▸ **WHAT THE TASK ASKS**
If a line below contains the string "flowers", copy it out.

================

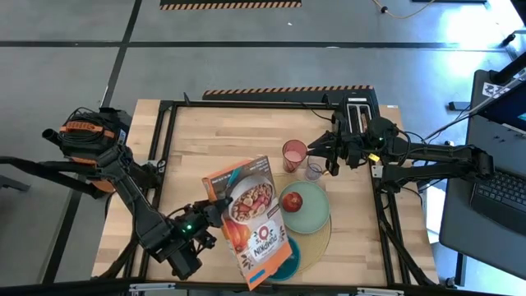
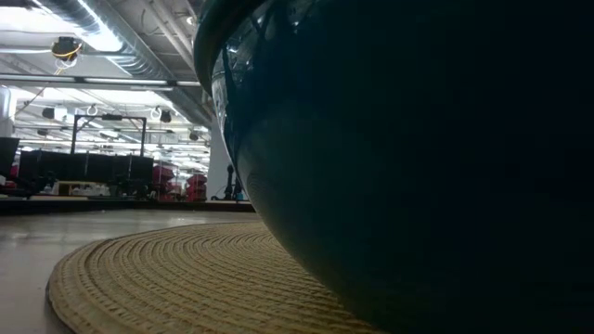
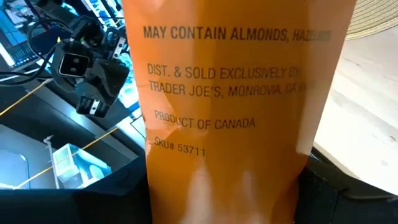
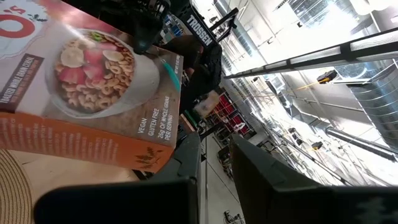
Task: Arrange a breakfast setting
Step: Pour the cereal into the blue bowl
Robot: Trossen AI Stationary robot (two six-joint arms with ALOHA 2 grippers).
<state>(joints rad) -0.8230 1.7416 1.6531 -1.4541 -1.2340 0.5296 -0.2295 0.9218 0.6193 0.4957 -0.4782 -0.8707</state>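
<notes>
The left pincer (image 1: 215, 215) stood at the near-left of the placemat (image 1: 322, 238), its fingers spread about the narrow side of a cereal box (image 1: 251, 220) and gripping it. In the left wrist view the orange side panel of the box (image 3: 227, 112) filled the frame between the fingers. The box was tilted, its top leaning toward the mat's middle, and it covered the mat's left part and much of the blue bowl (image 1: 289, 263). The bowl sat on the near edge of the mat, only its right rim showing from above; in the low view the bowl (image 2: 418, 158) loomed close, resting on the woven placemat (image 2: 186, 278).

The pale green plate (image 1: 312, 210) lay on the mat just beyond the bowl, touching the box's right edge as seen from above, with the red apple (image 1: 292, 201) on the plate's left part. The pink cup (image 1: 293, 153) stood upright on the tabletop (image 1: 197, 140) just past the mat's far edge. The clear mug (image 1: 314, 172) stood beside the cup, at the mat's far rim.

The right pincer (image 1: 335, 171) hung just right of the mug, past the mat's far-right edge. Its fingers were nearly closed; whether they pinched the mug I could not tell. In the right wrist view the box's front (image 4: 87, 81) showed across the mat (image 4: 13, 186).
</notes>
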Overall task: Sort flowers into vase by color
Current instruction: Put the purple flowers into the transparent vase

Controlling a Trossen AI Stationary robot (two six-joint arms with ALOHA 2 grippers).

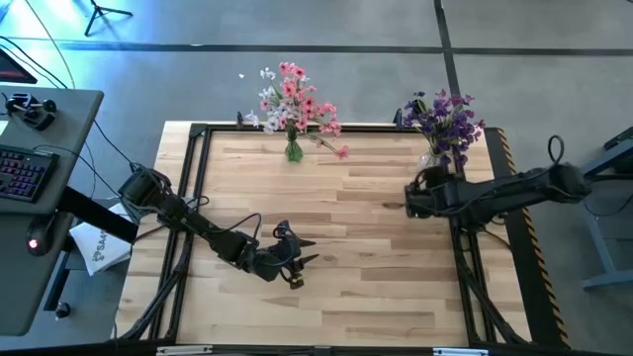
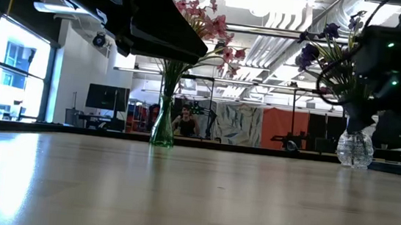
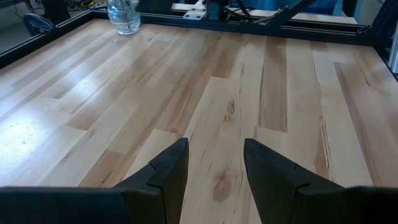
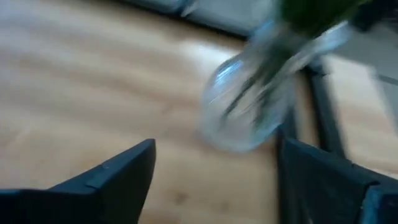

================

▸ **RESULT OF THIS EXERCISE**
Overall task: Sort flowers into vase by color
Current instruction: Put the purple flowers into the transparent vase

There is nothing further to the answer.